2002年11月1日・「しんぶん赤旗」報道

 国後島の「友好の家」(ムネオハウス)をめぐる不正入札事件で偽計業務妨害罪に問われた渡辺建設工業(北海道根室市)前社長渡辺寿一(57)、犬飼工務店(同中標津町)前社長犬飼勝(60)の両被告に対し、東京地裁は31日、それぞれ懲役1年、執行猶予3年の有罪判決を言い渡しました。受託収賄罪などで起訴されている衆院議員鈴木宗男被告をめぐる一連の事件では初の判決です。起訴事実を全面的に認めた両被告と違い、鈴木被告と一体で否認をつらぬく同被告の公設秘書、宮野明被告(54)はさらに厳しい立場に立たされました。

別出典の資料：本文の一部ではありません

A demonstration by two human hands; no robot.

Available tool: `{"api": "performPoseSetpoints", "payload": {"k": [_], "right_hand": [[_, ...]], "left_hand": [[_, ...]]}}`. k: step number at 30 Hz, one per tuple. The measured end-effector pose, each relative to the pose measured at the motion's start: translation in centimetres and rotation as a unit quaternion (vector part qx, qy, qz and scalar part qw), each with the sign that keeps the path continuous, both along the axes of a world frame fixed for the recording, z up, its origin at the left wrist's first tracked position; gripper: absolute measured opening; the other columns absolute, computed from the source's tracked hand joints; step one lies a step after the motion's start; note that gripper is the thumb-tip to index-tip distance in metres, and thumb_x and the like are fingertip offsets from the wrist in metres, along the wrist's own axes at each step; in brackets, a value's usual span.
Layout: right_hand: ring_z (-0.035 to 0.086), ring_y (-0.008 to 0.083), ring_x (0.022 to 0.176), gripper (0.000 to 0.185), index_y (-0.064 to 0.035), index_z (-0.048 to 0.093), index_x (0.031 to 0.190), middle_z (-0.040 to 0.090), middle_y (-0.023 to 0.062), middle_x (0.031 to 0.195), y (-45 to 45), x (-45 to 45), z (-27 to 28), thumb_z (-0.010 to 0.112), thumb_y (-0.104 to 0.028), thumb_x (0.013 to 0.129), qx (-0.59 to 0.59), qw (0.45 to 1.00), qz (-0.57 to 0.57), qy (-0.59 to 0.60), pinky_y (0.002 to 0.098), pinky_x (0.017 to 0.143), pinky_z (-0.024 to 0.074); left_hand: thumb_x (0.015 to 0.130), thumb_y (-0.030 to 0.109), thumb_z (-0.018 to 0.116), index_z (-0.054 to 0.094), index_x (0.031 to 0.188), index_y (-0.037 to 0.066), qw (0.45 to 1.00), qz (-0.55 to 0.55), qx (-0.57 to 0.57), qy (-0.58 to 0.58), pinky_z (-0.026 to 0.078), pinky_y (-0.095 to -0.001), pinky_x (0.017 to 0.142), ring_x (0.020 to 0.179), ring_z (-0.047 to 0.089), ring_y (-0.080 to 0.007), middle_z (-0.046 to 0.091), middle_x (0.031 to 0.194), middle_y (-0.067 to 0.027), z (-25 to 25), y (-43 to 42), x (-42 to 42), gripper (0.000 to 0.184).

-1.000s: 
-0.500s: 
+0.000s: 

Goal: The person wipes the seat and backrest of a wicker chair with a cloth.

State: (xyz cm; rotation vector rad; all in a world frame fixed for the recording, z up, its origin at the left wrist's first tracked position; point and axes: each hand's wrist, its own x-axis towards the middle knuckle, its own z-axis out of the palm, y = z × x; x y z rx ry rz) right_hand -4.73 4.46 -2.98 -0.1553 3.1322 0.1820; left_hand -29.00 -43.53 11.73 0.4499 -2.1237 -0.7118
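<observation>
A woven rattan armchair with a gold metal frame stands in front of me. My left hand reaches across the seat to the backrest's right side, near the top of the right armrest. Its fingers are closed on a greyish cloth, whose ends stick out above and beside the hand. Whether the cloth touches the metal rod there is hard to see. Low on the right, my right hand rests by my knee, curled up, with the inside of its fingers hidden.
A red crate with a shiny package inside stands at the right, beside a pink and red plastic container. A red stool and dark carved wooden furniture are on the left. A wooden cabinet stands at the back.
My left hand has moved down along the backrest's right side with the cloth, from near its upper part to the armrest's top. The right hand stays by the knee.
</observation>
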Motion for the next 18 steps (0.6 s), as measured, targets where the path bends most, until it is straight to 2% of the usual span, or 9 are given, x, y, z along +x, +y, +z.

 判決によると、渡辺被告らは、1999年6月、北海道釧路市の鈴木被告の事務所で宮野被告=分離公判中=や、エンジニアリング会社日揮社員とコンサルタント会社日本工営社員の各被告=同=と共謀。外務省関連の国際機関「支援委員会」発注のムネオハウスの工事にかかわる入札情報を不正に入手し、他業者に入札参加を断念させて入札を不調に終わらせ、随意契約にさせ、入札業務を妨害しました。

 出田孝一裁判長は「本件犯行は外交政策上も重要な位置づけがされていた支援事業の意義とこれにたいする国民の信頼を損なうもの」で「計画的かつ巧妙で悪質」と指摘しました。同時に、判決は、事件で主導的立場にあったのは日揮と日本工営で、両被告は「従属的」としました。

 「友好の家」不正入札事件は、ことし2月の衆院予算委員会で日本共産党の佐々木憲昭議員が「ムネオハウス」問題として初めて追及したもの。同議員は、鈴木被告が、外務省のムネオハウス入札参加資格決定に露骨に介入し、渡辺建設工業らが参加できるようにしたことを裏付ける外務省内部文書も明らかにして追及。検察側は、初公判でこれを裏付ける冒頭陳述をおこなうなど、日本共産党の追及が大きな力を発揮しました。